Similar thing will be needed for hugetlb if that'll be supported.

One thing worth mention is, I think for async wp it doesn't need to be
restricted by UFFD_USER_MODE_ONLY, because comparing to the sync messages
it has no risk of being utilized for malicious purposes.

> 
> [...]
> 
> > > Then when the app wants to wr-protect in async mode, it simply goes ahead
> > > with UFFDIO_WRITEPROTECT(wp=true), it'll happen exactly the same as when it
> > > was sync mode.  It's only the pf handling procedure that's different (along
> > > with how the fault is reported - rather than as a message but it'll be
> > > consolidated into the soft-dirty bit).
> > PF handling will resovle the fault after un-setting the _PAGE_*_UFFD_WP on
> > the page. I'm not changing the soft-dirty bit.
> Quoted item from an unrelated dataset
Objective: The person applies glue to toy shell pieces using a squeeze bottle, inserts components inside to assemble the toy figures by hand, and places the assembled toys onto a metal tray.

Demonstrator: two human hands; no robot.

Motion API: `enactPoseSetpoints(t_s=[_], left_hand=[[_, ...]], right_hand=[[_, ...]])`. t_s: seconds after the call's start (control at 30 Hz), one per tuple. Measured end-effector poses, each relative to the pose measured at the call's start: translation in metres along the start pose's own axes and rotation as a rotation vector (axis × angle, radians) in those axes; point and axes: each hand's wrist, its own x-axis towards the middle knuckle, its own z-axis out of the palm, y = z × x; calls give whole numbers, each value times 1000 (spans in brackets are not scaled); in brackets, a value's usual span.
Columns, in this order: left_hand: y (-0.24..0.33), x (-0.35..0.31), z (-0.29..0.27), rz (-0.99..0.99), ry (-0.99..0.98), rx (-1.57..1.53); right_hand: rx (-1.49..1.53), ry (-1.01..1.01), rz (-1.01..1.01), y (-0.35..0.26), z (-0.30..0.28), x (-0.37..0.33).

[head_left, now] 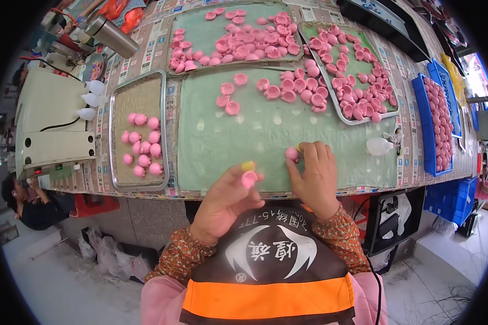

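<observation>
"Pink, small, cup-shaped hollow half-shell: where do we see it?"

"In our left grip, pinched narrow at the fingertips, its open face turned toward our view. We hold that hand raised by the near edge of the paper-covered surface, palm partly turned up, lower fingers loosely curled."

"And the arm behind it?"

"Its flower-patterned sleeve slants up from the lower left. On one finger we see a yellow cover, just above the half-shell."

"What about our right grip?"

"We have it palm down over the pale green cloth, fingers arched forward. It is narrow too, thumb and index finger set around a round pink ball at their tips. We cannot tell whether the ball rests on the cloth or is lifted."

"How do our two pieces lie?"

"Well apart: the half-shell nearer our body and to the left, the ball farther out and to the right. Beyond both, we see loose pink half-shells scattered across the cloth's far part."
</observation>
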Motion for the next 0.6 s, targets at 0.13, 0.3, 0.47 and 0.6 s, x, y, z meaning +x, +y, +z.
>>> enactPoseSetpoints(t_s=[0.13,0.3,0.47,0.6], left_hand=[[-6,-1,1,-1,-5,-13],[-8,2,1,-56,20,-81],[-11,3,1,-56,-9,-66],[-10,2,7,-62,4,-6]], right_hand=[[-42,63,-29,0,9,2],[280,28,-5,-10,0,-3],[710,-139,16,-42,-15,-17],[744,-113,-6,-48,-10,-21]])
It is too delicate (if you
> > get the joke).
> 
> It's unfortunate that the old soft-dirty solution didn't go through easily.
> Soft-dirty still covers something that uffd-wp cannot do right now, e.g. on
> tracking mostly any type of pte mappings.  Uffd-wp can so far only track
> fully ram backed pages like shmem or hugetlb for files but not any random
> page cache.  Hopefully it still works at least for your use case, or it's
> time to rethink otherwise.
> 
> > 
> > > 
> > >>  
> > >>  	if (mode_wp && mode_dontwake)
> > >>  		return -EINVAL;
> > >> @@ -2126,6 +2143,7 @@ static int new_userfaultfd(int flags)
> > >>  	ctx->flags = flags;
> > >>  	ctx->features = 0;
> > >>  	ctx->released = false;
> > >> +	ctx->async = false;
> > >>  	atomic_set(&ctx->mmap_changing, 0);
> > >>  	ctx->mm = current->mm;
> > >>  	/* prevent the mm struct to be freed */
> > >> diff --git a/include/uapi/linux/userfaultfd.h b/include/uapi/linux/userfaultfd.h
> > >> index 005e5e306266..b89665653861 100644
> > >> --- a/include/uapi/linux/userfaultfd.h
> > >> +++ b/include/uapi/linux/userfaultfd.h
> > >> @@ -284,6 +284,11 @@ struct uffdio_writeprotect {
> > >>   * UFFDIO_WRITEPROTECT_MODE_DONTWAKE: set the flag to avoid waking up
> > >>   * any wait thread after the operation succeeds.
> > >>   *
> > >> + * UFFDIO_WRITEPROTECT_MODE_ASYNC_WP: set the flag to write protect a
> > >> + * range, the flag is unset automatically when the page is written.
> > >> + * This is used to track which pages have been written to from the
> > >> + * time the memory was write protected.
> > >> + *
> > >>   * NOTE: Write protecting a region (WP=1) is unrelated to page faults,
> > >>   * therefore DONTWAKE flag is meaningless with WP=1.  Removing write
> > >>   * protection (WP=0) in response to a page fault wakes the faulting
> > >> @@ -291,6 +296,7 @@ struct uffdio_writeprotect {
> > >>   */
> > >>  #define UFFDIO_WRITEPROTECT_MODE_WP		((__u64)1<<0)
> > >>  #define UFFDIO_WRITEPROTECT_MODE_DONTWAKE	((__u64)1<<1)
> > >> +#define UFFDIO_WRITEPROTECT_MODE_ASYNC_WP	((__u64)1<<2)
> > >>  	__u64 mode;
> > >>  };
> > >>  
> > >> -- 
> > >> 2.30.2
> > >>
> > > 
> > 
> > I should have added Suggested-by: Peter Xy <peterx@redhat.com> to this
> > patch. I'll add in the next revision if you don't object.
> 
> I'm fine with it.  If so, please do s/Xy/Xu/.
> 
> > 
> > I've started working on next revision. I'll reply to other highly valuable
> > review emails a bit later.
> 
> Thanks,
> 
> -- 
> Peter Xu

-- 
Peter Xu